There's no lock for the hotshoe foot on these. That's my largest gripe on the 603's, is that if you use a non-clamping attachment (such as the "foot" that comes with most flashes) or use it with a flash on top of it on your camera, it will NOT be secure. You can keep a handful of rubberbands for this "just in case". It'll be fine while it's level or steady, but when you pick it up to move it, the foot will fall out. If you have a 603+flash on your camera body, beware, it'll fall off!! These are very light and stay attached just fine on a camera if you don't have a flash on top of it.

There's a separate plug for the remote shutter operation as well. Here's the rub on that one though, you have to have it mounted on a hotshoe for it to work, it's a little annoying. But, no biggie. I only use them for manual flash work.

These are really great units, they're available for very cheap in a two-pack on eBay, much much cheaper than the pocketwizards.
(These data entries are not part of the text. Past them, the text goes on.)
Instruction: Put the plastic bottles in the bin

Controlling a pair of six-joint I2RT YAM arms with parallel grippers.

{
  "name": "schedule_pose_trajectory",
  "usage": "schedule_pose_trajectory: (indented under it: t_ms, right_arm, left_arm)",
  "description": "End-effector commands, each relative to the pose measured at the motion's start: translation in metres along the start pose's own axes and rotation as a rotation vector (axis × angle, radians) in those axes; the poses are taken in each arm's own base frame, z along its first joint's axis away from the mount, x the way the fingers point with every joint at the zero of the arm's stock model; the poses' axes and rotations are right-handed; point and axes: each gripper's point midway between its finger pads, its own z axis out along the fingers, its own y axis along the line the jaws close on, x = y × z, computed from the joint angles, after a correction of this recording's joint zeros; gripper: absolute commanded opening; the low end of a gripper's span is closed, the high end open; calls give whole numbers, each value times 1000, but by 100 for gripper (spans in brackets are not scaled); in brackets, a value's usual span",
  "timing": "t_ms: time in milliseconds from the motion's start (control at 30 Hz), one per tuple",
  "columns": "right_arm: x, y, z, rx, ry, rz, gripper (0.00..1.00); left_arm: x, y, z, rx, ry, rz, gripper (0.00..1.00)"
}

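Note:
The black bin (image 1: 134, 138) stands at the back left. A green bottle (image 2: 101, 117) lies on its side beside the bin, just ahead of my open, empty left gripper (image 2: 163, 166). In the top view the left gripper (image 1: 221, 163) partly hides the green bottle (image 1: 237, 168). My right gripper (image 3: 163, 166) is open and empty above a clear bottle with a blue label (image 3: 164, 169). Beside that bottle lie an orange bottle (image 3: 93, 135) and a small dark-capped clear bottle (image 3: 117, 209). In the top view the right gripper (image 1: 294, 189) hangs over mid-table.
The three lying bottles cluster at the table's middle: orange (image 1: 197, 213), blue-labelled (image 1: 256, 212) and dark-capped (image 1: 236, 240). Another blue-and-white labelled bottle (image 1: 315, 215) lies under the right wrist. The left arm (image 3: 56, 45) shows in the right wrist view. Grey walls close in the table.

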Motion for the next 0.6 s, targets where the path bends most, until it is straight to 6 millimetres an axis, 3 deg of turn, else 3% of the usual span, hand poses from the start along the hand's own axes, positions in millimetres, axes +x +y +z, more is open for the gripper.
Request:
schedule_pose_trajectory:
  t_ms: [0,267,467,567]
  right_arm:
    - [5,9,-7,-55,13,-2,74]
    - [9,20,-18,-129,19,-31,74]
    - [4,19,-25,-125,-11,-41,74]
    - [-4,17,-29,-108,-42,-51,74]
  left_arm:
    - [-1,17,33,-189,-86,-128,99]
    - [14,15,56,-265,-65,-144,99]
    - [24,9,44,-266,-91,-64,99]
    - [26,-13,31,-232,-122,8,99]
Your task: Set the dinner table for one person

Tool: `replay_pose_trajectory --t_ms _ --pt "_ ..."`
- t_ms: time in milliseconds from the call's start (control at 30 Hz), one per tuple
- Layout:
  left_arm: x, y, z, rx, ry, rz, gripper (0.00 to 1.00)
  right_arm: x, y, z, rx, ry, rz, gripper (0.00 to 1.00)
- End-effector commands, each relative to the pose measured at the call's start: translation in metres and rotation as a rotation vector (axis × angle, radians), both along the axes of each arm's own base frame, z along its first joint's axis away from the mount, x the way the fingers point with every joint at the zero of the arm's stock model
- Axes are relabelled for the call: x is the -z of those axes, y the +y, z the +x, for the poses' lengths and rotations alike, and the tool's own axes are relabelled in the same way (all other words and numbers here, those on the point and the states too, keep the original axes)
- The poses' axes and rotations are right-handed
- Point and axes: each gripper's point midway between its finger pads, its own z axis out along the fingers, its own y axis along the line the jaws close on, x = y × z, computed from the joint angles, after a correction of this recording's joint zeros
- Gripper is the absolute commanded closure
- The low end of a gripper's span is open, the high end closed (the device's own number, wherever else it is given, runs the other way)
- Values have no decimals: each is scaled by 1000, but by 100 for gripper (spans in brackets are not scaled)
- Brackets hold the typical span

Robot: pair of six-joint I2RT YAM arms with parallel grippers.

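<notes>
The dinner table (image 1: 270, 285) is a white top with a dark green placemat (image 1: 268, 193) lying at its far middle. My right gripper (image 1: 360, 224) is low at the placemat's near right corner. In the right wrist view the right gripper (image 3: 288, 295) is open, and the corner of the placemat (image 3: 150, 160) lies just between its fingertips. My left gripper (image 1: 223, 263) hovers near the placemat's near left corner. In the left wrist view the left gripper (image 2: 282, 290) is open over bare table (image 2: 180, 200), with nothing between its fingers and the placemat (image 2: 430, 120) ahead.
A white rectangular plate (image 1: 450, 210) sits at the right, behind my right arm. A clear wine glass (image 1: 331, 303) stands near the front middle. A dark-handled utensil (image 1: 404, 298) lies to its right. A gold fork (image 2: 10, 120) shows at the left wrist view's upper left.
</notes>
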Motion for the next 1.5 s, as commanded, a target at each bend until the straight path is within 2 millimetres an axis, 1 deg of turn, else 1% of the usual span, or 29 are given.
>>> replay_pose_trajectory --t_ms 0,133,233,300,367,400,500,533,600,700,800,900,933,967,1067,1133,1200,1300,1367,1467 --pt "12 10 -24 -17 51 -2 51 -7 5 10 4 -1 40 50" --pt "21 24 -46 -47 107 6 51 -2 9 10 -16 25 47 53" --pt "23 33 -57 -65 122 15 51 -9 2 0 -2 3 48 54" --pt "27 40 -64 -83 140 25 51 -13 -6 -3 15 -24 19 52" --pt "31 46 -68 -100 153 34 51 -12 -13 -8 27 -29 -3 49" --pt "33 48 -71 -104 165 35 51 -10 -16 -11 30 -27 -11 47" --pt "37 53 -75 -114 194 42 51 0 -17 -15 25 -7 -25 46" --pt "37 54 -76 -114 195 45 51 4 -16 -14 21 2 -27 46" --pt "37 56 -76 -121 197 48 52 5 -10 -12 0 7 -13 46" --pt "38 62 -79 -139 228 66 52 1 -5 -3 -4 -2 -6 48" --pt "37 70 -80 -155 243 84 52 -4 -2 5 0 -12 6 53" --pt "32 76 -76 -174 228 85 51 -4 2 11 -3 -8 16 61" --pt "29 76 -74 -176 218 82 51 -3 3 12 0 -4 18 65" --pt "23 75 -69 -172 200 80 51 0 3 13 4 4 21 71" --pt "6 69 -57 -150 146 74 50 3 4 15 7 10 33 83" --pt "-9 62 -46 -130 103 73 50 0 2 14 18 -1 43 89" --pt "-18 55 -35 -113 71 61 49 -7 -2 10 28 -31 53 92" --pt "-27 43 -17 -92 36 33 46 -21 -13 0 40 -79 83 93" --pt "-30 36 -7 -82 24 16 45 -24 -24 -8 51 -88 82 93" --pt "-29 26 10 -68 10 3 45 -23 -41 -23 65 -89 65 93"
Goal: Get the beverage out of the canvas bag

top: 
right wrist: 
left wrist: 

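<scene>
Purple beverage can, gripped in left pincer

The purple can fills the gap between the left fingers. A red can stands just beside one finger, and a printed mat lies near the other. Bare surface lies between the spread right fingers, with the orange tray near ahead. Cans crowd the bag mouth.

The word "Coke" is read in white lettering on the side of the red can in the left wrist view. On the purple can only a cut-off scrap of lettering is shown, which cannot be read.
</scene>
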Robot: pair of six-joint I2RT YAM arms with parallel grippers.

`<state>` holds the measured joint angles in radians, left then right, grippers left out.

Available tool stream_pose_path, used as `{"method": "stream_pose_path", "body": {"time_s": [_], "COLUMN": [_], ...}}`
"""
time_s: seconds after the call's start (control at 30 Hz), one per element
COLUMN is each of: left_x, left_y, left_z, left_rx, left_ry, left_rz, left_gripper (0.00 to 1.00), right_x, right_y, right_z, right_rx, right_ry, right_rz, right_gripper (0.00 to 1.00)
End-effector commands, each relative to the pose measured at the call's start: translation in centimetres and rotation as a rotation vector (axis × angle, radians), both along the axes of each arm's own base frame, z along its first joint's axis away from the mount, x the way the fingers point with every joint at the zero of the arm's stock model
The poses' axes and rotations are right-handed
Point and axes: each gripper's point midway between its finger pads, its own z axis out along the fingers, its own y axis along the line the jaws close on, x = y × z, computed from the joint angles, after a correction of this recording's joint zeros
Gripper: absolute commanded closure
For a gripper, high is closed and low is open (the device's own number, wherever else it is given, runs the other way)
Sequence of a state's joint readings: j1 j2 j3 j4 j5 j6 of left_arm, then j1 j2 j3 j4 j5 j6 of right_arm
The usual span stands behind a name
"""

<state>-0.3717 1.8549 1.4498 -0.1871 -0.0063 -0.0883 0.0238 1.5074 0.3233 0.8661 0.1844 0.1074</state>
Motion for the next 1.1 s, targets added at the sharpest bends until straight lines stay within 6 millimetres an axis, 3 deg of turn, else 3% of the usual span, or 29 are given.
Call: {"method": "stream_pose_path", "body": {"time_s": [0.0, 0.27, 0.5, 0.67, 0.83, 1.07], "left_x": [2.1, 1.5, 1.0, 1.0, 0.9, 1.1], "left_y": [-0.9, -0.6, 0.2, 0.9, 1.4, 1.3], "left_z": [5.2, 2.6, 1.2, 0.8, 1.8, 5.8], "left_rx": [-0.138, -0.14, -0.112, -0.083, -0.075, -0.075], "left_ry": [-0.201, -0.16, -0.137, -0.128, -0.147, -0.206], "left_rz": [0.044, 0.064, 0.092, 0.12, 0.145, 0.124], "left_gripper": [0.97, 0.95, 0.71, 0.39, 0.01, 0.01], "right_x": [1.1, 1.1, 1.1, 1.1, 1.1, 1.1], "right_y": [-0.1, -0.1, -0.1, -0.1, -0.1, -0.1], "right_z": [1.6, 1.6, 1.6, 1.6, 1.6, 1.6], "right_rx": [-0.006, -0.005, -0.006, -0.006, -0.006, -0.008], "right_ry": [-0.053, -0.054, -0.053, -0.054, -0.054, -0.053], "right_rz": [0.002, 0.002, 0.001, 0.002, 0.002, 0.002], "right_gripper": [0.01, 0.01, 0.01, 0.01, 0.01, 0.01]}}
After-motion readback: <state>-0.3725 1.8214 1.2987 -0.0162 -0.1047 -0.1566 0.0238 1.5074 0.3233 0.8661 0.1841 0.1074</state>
The only reason I'd move to the pocketwizards, would be for the group capabilities... these cheapos only work on a broadcast, every trigger operates at once, no groups.

Overall I love these, they're a LOT cheaper than pocketwizards, and I have found them to be just as reliable, plus they're transceivers, so you don't have to worry about what gets used where, just use them and go.

Hope that helps!


----------



## brianleighty (Sep 9, 2012)

"There's a separate plug for the remote shutter operation as well. Here's the rub on that one though, you have to have it mounted on a hotshoe for it to work, it's a little annoying. But, no biggie. I only use them for manual flash work."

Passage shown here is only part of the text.